The company recently (in Oct 2022) released topline data from the phase 3 ASSERT study of odevixibat in ALGS. This was a 52-patient, 24 week study comparing odevixibat versus placebo in 35 and 17 patients, respectively. There were no treatment discontinuations. Primary measure was pruritus, where the drug arm saw a 1.69 point reduction in pruritus versus 0.8 point between the drug and placebo arm, respectively. On a key secondary measure, serum bile acid, there was a 90 point reduction in the drug arm versus a 22 point increase in the placebo arm. Improvements in both outcome measures were highly statistically significant. These results were actually slightly better than those seen in the approved indication’s study.

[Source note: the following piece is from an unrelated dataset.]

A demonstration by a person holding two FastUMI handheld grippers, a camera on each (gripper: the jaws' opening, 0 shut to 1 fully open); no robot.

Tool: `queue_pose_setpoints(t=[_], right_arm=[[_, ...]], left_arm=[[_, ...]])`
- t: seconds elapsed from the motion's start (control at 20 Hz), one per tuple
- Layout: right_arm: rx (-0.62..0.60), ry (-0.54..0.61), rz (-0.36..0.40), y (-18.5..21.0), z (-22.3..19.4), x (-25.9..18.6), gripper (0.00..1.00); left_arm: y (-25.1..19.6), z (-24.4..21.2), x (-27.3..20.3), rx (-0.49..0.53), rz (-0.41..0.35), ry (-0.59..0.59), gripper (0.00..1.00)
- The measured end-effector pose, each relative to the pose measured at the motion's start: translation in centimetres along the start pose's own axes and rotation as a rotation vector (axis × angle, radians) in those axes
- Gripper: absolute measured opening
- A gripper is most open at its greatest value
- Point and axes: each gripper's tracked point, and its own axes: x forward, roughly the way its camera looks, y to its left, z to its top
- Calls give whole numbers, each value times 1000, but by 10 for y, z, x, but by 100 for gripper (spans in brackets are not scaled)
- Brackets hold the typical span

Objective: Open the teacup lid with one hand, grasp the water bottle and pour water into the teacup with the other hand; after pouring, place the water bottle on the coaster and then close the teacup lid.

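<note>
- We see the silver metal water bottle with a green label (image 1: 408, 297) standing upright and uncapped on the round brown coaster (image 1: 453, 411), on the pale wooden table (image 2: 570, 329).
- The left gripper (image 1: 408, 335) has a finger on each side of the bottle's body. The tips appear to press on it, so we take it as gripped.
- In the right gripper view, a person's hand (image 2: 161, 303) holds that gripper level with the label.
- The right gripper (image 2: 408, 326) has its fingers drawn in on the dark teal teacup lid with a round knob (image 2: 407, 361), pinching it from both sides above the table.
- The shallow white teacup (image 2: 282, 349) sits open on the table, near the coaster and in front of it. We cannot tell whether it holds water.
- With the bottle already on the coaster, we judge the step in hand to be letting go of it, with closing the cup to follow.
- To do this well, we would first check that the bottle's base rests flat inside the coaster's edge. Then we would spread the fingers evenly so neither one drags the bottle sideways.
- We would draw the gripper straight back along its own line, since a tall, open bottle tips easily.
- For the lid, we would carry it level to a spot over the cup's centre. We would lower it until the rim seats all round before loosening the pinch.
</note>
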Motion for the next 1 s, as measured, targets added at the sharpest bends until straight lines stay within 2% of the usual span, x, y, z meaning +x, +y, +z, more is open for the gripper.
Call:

The company planned to complete regulatory filing in Q1 2023. On December 19, the company announced that they had already filed an sNDA in both the US and EU. Expect approval in the first half of 2024 at the latest. They are also running the phase 3 BOLD study in biliary atresia, which is now fully enrolled. Expect approval in late 2024 if data is good, which it is likely to be, given the similarities in the disease and drug mechanisms for each of the three indications.
Financials
ALBO has a market cap of $408mn, a cash balance of $275mn, and the company earned revenues of $10mn this quarter. Research and development expenses were $23.3 million for the three months ended September 30, 2022, while selling, general and administrative expenses were $20.6 million. At that rate, the company has a cash runway of 6-7 quarters, which will be enough to cover the BOLD trial topline data readout timeline.
Bottom line
ALBO has one approved indication and a stack of label expansions in the next two years. It has two other assets (that I have not covered) also in liver diseases. The approved product is earning revenues slowly but steadily. Their cash balance is decent. The stock, despite all this, is trading near 52-week lows. This may present an opportunity, although in small proportions.